In many empirical applications, either the state-process model or the state-dependent-process model depends on covariates. For example in animal movement, the transition probabilities between states might depend on environmental covariates such as temperature or vegetation cover. We will first look at covariate effects in the state process, and then at covariate effects in the state-dependent process, which is typically called Markov-switching regression.

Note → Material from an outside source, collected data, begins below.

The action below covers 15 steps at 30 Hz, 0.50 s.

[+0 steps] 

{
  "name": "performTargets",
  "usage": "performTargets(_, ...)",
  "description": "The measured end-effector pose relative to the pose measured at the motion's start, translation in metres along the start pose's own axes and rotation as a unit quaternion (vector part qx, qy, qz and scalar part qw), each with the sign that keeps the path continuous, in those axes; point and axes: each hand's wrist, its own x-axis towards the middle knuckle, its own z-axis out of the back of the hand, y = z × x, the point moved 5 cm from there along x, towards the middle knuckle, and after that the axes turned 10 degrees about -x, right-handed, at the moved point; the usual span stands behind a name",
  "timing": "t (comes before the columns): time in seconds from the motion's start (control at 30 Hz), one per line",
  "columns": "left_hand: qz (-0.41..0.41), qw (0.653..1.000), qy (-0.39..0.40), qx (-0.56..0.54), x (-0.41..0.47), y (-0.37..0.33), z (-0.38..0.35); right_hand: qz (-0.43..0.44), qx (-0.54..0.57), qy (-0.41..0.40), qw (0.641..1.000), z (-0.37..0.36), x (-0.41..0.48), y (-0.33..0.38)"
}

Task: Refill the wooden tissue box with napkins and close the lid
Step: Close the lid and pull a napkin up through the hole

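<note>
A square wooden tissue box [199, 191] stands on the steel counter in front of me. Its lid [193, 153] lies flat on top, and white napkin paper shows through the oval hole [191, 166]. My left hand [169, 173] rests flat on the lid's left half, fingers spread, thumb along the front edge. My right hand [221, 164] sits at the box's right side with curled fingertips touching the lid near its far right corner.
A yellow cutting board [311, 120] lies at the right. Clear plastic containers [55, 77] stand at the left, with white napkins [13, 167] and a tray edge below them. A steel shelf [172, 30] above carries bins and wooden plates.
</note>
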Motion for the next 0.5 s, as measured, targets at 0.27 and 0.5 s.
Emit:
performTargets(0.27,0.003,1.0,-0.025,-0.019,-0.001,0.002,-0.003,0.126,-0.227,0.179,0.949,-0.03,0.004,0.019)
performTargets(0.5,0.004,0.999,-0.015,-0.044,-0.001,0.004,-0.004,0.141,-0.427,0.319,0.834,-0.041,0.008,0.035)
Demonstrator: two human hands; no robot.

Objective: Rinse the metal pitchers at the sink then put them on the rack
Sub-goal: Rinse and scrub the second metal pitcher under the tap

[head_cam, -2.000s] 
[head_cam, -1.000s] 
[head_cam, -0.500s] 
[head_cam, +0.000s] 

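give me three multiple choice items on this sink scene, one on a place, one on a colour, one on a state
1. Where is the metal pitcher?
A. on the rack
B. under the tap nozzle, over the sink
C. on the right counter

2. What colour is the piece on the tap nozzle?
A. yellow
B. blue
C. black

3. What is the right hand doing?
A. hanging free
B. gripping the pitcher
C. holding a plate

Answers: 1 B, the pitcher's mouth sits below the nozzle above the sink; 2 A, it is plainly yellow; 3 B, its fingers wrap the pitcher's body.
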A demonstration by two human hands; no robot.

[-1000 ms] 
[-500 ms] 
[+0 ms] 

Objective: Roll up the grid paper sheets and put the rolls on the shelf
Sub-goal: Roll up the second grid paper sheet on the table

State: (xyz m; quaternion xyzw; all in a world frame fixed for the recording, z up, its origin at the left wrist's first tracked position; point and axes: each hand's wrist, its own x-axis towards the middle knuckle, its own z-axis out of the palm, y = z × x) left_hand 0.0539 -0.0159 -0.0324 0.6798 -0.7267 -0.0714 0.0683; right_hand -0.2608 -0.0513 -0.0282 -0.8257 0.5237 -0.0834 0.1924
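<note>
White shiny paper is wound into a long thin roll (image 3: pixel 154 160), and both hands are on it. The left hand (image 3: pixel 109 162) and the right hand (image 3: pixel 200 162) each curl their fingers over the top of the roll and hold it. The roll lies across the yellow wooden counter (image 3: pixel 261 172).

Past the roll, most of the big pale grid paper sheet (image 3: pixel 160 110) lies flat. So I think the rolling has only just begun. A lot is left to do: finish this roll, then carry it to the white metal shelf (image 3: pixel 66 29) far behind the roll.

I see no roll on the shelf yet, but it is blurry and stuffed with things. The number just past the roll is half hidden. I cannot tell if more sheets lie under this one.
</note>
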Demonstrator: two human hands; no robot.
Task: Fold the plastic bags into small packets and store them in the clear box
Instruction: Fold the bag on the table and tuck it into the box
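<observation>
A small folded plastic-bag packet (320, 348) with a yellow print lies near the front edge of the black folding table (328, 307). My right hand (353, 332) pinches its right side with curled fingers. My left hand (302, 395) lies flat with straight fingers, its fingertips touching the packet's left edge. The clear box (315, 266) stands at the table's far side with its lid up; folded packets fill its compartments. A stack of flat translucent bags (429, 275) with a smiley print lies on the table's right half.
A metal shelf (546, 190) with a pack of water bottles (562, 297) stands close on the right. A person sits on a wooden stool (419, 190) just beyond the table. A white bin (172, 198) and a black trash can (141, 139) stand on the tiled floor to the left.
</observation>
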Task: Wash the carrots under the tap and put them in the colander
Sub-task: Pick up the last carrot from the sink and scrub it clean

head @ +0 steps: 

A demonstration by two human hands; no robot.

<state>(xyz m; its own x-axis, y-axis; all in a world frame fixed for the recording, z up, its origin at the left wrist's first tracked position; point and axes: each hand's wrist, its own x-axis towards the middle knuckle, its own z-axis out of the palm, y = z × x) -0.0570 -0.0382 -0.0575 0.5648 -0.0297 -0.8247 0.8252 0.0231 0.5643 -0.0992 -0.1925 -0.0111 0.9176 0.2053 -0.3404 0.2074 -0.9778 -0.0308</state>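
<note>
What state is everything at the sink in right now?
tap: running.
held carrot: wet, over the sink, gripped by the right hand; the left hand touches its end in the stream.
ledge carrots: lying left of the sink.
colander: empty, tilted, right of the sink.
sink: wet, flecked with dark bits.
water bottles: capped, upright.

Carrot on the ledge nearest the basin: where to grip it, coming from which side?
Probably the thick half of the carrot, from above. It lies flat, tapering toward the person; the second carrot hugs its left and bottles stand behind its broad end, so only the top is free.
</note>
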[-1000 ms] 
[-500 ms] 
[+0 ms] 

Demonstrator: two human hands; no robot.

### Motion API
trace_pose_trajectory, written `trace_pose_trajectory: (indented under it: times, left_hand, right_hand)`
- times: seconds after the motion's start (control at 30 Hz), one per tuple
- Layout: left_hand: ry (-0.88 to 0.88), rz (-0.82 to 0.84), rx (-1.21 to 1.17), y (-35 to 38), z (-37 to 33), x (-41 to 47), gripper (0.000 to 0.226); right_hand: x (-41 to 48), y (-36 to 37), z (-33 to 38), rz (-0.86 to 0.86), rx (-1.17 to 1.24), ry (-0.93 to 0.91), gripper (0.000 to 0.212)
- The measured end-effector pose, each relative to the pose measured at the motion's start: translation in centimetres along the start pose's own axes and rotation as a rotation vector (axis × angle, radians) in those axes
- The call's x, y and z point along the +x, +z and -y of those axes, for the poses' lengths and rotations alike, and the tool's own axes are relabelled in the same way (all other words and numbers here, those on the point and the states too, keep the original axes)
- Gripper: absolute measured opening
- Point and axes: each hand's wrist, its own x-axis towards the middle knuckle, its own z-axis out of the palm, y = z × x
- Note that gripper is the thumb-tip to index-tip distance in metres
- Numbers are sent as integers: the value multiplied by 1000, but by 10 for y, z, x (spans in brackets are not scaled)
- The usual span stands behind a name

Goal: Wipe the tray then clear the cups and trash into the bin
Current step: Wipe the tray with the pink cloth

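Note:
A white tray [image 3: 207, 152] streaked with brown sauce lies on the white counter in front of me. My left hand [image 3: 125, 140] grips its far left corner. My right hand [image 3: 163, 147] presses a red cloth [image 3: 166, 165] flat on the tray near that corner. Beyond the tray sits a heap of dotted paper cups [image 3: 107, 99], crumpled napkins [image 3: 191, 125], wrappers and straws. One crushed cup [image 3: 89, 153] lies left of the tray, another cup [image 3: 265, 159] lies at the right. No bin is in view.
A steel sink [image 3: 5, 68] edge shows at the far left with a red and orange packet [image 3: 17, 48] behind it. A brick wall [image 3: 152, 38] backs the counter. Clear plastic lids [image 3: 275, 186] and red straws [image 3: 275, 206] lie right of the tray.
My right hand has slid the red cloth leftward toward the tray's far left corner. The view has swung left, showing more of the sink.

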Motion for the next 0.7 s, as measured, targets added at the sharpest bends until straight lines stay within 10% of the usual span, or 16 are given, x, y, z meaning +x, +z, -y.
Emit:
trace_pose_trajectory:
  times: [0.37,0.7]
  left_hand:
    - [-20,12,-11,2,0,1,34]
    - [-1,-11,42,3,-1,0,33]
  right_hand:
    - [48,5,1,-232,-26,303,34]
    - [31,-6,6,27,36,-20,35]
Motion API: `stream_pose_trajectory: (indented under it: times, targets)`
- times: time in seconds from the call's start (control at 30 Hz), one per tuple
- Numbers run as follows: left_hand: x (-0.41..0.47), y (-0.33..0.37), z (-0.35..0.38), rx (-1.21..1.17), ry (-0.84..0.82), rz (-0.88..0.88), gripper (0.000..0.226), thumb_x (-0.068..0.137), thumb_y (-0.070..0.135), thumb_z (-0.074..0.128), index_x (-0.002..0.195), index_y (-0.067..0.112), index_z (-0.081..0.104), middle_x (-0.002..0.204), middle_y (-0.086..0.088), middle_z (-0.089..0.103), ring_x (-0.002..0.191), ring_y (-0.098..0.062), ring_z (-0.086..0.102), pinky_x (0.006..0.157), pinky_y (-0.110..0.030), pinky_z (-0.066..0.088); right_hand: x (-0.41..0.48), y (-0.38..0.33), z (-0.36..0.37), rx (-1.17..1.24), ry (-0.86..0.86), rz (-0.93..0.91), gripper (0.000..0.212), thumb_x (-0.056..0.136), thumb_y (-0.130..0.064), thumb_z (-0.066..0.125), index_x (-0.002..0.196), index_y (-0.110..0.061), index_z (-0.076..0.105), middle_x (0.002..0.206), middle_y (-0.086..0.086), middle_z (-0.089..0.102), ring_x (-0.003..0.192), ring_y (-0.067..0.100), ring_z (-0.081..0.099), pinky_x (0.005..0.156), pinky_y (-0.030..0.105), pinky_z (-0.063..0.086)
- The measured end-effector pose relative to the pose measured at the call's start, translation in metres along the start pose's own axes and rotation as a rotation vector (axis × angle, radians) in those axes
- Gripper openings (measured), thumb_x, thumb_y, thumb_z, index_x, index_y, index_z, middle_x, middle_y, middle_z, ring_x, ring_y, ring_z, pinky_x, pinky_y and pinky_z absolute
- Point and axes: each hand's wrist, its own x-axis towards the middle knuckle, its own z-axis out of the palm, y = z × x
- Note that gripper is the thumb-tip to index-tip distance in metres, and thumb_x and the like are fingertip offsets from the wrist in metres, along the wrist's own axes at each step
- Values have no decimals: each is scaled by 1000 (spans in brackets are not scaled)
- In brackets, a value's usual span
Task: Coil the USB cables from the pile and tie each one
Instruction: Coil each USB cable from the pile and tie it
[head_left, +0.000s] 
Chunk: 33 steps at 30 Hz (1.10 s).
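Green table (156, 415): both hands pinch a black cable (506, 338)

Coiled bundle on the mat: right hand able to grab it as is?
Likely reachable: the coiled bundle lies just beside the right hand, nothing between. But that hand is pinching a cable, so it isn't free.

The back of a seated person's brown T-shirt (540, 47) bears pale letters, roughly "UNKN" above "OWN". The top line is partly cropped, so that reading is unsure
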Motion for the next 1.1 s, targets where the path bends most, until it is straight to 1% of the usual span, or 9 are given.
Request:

## Covariate effects in the state process

Covariate effects in the state process are usually modelled by expressing the transition probability matrix $\boldsymbol{\Gamma}$ as a function of covariates.
Let $\boldsymbol{z}_t$ denote a vector of covariates of length $p+1$ for time points $t = 1, \dots, T$, where the first entry is always equal to $1$ to include an intercept. Moreover, let $\boldsymbol{\beta}_{ij}$ be a vector of regression coefficients, also of length $p+1$ for each off-diagonal element ($i \neq j$) of the t.p.m. First, consider forming linear predictors
$$
\eta_{ij}^{(t)} = \boldsymbol{\beta}_{ij}^\top \boldsymbol{z}_t = \beta_{ij0} + \beta_{ij1} z_{t1} + \dots + \beta_{ijp} z_{tp},
$$
for $t = 1, \dots, T$. In order to link transition probabilities to these predictors, we need to ensure that the former are in the interval $(0,1)$, and that each row of the transition matrix sums to one. This is achieved by using the inverse multinomial logistic link function (softmax), which gives us
$$
\gamma_{ij}^{(t)} = \Pr(S_t = j \mid S_{t-1} = i) = \frac{\exp(\eta_{ij}^{(t)})}{\sum_{k=1}^N \exp(\eta_{ik}^{(t)})},
$$
where $\eta_{ii}$ is set to zero for $i = 1, \dots, N$ for identifiability and $N$ is the number of hidden states. We can do this computation with `LaMa` by providing a $T \times p$ covariate design matrix `Z` and an $N(N-1) \times (p+1)$ coefficient matrix `beta` to `tpm()`. The function then computes the associated transition matrix for each time point, which is returned as an array of dimension $N \times N \times T$. Note that `tpm()` handles the intercept automatically: if `Z` does not already contain a leading column of ones, it is added internally, so `Z` only needs to contain the actual covariates.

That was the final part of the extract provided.